Sundance Institute
MOVIE REVIEW
The Lake (2026)
No irony intended (perhaps) in a documentary about the imminent environmental collapse of Utah’s Great Salt Lake ecosystem and the significant collateral damage to the livelihood of large numbers of locals, premiering at the last Sundance Film Festival to be held in the state before it voluntarily transplants to Colorado. Abby Ellis’s documentary “The Lake” follows ecologists, biologists and politicians involved in what one newscaster terms “an environmental nuclear bomb,” the drying out of the Great Salt Lake as the climate puts less water into it and the citizens of Utah take more out. The lake now contains 70 percent less water than it used to, an alarming number by any standards. Utah’s is not the only saltwater lake in the world facing potential disaster; but it is the largest and has the most people living near it. And no one has managed to fix any of the others.
On top of the water shortages, the uncovering of dry lake bed raises the risk of dust clouds packed with arsenic, cadmium, lead and copper being blown over the population centers. Bonnie Baxter, one of the scientists followed by the film for her expertise in microbiology, is later followed into a doctor’s office for advice about lung problems; the mystery of where she might have been exposed to carcinogens for a decade is easily solved. Ms. Baxter is not a member of the Church of Jesus Christ of Latter-day Saints but everyone else is. Her scientist colleague Ben Abbott is motivated equally by concern for his children’s future and by religious faith; he feels a responsibility to God to play his part in reducing his community’s water consumption. But at the same time an old farmer likely to be clobbered by environmental collapse has faith that God will sort things out. The documentary doesn’t arrange for these two to debate where agency lays.

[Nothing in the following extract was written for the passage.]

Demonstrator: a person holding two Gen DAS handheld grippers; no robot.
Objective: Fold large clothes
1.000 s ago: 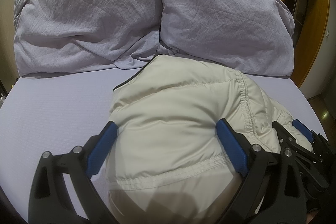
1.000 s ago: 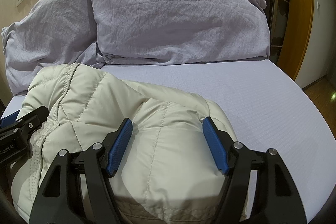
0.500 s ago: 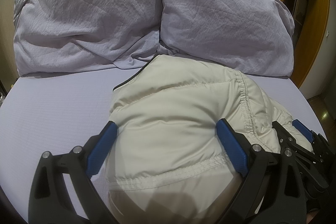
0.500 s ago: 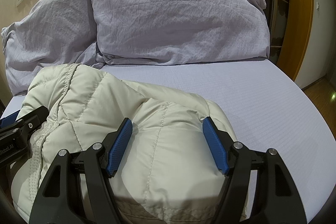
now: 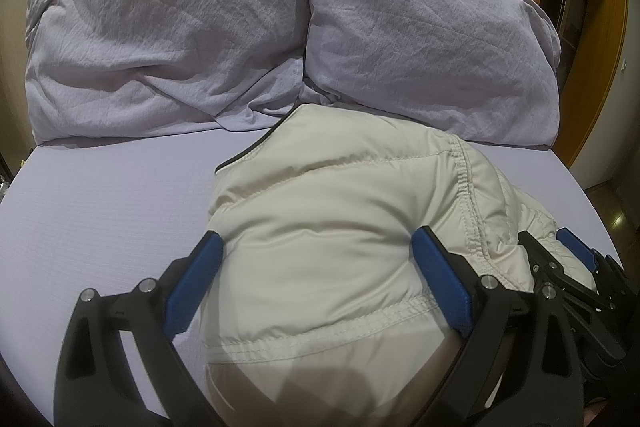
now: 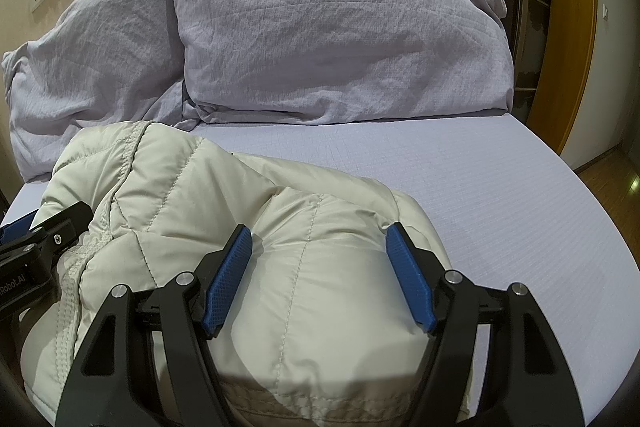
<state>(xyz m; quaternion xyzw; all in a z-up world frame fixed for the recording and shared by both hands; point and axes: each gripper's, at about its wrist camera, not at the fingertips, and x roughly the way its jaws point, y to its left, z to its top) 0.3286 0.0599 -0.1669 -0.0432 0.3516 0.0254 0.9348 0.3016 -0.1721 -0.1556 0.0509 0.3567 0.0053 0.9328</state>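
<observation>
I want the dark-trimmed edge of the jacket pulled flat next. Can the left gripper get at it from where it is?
Probably yes. The left gripper straddles the cream puffer jacket, jaws wide, and the dark-trimmed edge lies exposed ahead on the lilac sheet, with nothing over it. It would need to lift clear of the padding first.

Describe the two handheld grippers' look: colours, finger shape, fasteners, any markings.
Both match. The left gripper and right gripper have matte black angular linkage frames with cut-out slots, silver round pivot screws, and flat blue textured pads on the fingers. In the right wrist view, the left gripper's body at the frame edge carries white lettering, partly cut off, ending "Robot.AI". No cables or sleeves visible.
</observation>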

The one doing all the debating is Brian Steed, holder of the office of Great Salt Lake Commissioner, a politician weaving a path between the environmental activists and the farmers who think activists should try growing some crops for a while and then see how they feel. Mr. Steed’s pragmatism is tested 100 times per day. When Mr. Abbott embarks on some street-level activism involving supporters dressed as the endangered Wilsons phalarope wading bird while singing and playing the tambourine, Mr. Steed gently ponders if the average alfalfa grower will be impressed. The Governor of Utah, an old acquaintance who throughout the documentary gives Mr. Steed a fraction of what he asks for, has a change of heart at the end. In fact the film ends on a upbeat trajectory. Philanthropists give $200 million toward the rescue effort, while Mr. Steed gets the $1 million he wants to try and spot the arsenic in the air and save a few lungs. Everyone knows the numbers need more zeroes; but you have to start somewhere, especially if you could have started years ago.